A former sales manager, Mr Wright had been out of work for three years: 'I had really been quite successful but had totally lost confidence in myself and it was difficult to start again, ' he says. 'I had previously tried going back to work but had no support and lasted three weeks.' At first, Mr Wright was unsure that BITE was for him. 'I even found getting public transport difficult, but it was made clear that the workshops were about looking at opportunities, not necessarily having to find work.' With encouragement from the service's managers, Mr Wright became more involved in running workshops. He had initially been considering finding manual work, but was encouraged to take on research for the service.
His confidence began to grow, particularly after he became chair of the trust's user and carer forum, a role that involves attending trust board meetings, clinical governance meetings and interview panels.
'I was only doing what I wanted to do, but I still used to go home and think that I would done a rubbish job. My confidence is still quite low but is getting better all the time, ' he says.
Realising he wanted a career in mental health, Mr Wright took on voluntary placements in several areas of the trust, and considered a position in occupational therapy before deciding that he did not want to take on the necessary training. He then saw an advertisement for his current job.

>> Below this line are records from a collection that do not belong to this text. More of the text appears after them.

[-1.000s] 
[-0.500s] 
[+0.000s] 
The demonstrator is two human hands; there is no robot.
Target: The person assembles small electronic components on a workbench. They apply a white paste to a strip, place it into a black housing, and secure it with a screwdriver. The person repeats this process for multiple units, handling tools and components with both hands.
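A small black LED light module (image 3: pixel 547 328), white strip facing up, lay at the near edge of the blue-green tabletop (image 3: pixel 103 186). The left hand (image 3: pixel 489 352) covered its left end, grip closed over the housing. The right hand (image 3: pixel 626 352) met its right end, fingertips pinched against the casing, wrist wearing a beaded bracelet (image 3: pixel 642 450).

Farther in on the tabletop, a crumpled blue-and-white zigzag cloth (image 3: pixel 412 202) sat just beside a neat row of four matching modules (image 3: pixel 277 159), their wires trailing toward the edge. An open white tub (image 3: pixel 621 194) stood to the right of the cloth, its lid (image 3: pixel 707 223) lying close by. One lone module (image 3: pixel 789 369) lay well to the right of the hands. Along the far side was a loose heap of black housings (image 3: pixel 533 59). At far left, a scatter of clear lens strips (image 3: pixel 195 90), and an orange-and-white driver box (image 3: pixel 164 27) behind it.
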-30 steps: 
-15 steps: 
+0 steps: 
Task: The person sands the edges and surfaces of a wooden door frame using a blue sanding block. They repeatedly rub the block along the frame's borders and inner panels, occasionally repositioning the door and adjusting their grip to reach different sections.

'Sally Bramley [trust clinical lead for vocational rehabilitation] and the trust chief executive both gave me a reference and I had phenomenal levels of support. I still get a lot of support and without it I would not have lasted, ' says Mr Wright. 'I have had practical help too; I have a small office of my own where I can sit and be quiet and get on with my work without being disturbed, as I still find it difficult to acknowledge that I can do a good job.' He works to place service users throughout the trust, achieving around 40 placements in the last two years.
'My job is to find out the clients' interests and thoughts on the future and find opportunities.
Voluntary work gave me experience and a place for me to be myself, so having been through the service gives me a lot extra. I know it worked for me.'
INCAPACITY BENEFIT AN UNCERTAIN FUTURE
Could service users be forced to go back to work before they are ready? That is the fear of one source close to the Department of Health, who estimates that the green paper on incapacity benefit will now be out in the New Year. It is likely to be highly controversial - with MPs and the public.
The source says that three former Work and Pensions ministers (David Blunkett, Alan Johnson and Alan Smith) have already made it clear that they liked the balanced support offered by Partnership to Work in contrast to any suggestion of coercing people into work.
'It is thought the green paper could include a two-tier benefit that will sort out the employable from the unemployable and make the conditions much more severe, ' he says.
'There are also rumours that it could be time limited. Anything that would limit the amount of time you could spend claiming the benefit would be counterproductive for those working with vulnerable people, as it would affect those who need the ability to move on and off benefits if they become ill again [such as with severe mental illness].
'If mental health service users are forced to move at a pace they are not comfortable with they are just going to get ill again.'
There are over 1 million people currently claiming incapacity benefit because of mental health problems.
Statistically, those that have been signed off work because of mental health problems are unlikely to return.
South West London and St George's Mental Health trust is working on strategies to employ service users and improve their employment prospects.